Delaware Water Gap National Recreation Area and Middle Delaware National Scenic and Recreational River Fish Consumption Advisories: New Jersey

Delaware River from NY Border to Delaware Water Gap - Warren/Sussex Counties

Species General Population (2,3) High Risk Population (1,2,3)
American Eel One meal per week One meal per month
Channel Catfish No Restrictions One meal per month
Muskellunge No Restrictions One meal per month
Smallmouth Bass One meal per week One meal per week
Walleye One meal per week One meal per week
White Sucker One meal per month One meal per month


Delaware River at Montague, NJ - Sussex County, NJ

Species General Population (2,3) High Risk Population (1,2,3)
American Eel One meal per month One meal per month
Smallmouth Bass One meal per week One meal per month
Walleye One meal per week One meal per week
White Sucker One meal per week One meal per week


1. High-Risk Individuals include infants, children, pregnant women, nursing mothers and women of childbearing age.
2. One meal is defined as an eight-ounce serving.
3. Eat only the fillet portions of the fish. Use proper trimming techniques to remove fat, and cooking methods that allow juices to drain from the fish (e.g., baking, broiling, frying, grilling, and steaming). See text for full description.

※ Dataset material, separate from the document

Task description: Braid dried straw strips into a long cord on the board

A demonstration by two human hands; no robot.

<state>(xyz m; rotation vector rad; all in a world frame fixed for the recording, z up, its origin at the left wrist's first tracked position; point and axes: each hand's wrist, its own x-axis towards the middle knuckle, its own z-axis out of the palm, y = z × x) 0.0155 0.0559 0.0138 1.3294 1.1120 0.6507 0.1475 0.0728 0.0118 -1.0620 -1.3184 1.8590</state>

A full listing of New Jersey fish consumption advisories can be found on the NJ Department of Environmental Protection website.


Delaware Water Gap National Recreation Area and Middle Delaware National Scenic and Recreational River Fish Consumption Advisories: Pennsylvania

Note: This includes feeder creeks to the Delaware River

Commonwealth of Pennsylvania Fish Consumption Advisories - 2021

Water Body Area Under Advisory Species Meal Frequency Contaminant
Delaware River Milford to Delaware Water Gap Rock Bass, Walleye 2 Meals per month Mercury
Delaware River Milford to Delaware Water Gap Smallmouth Bass 1 Meal per month Mercury
Broadhead Creek Entire Basin Rock Bass 2 Meals per month Mercury
Bushkill Creek Entire Basin American Eel, All Suckers (White Sucker, etc.) 2 Meals per month Mercury



A full listing of Pennsylvania fish consumption advisories can be found on the PA Fish and Boat Commission website.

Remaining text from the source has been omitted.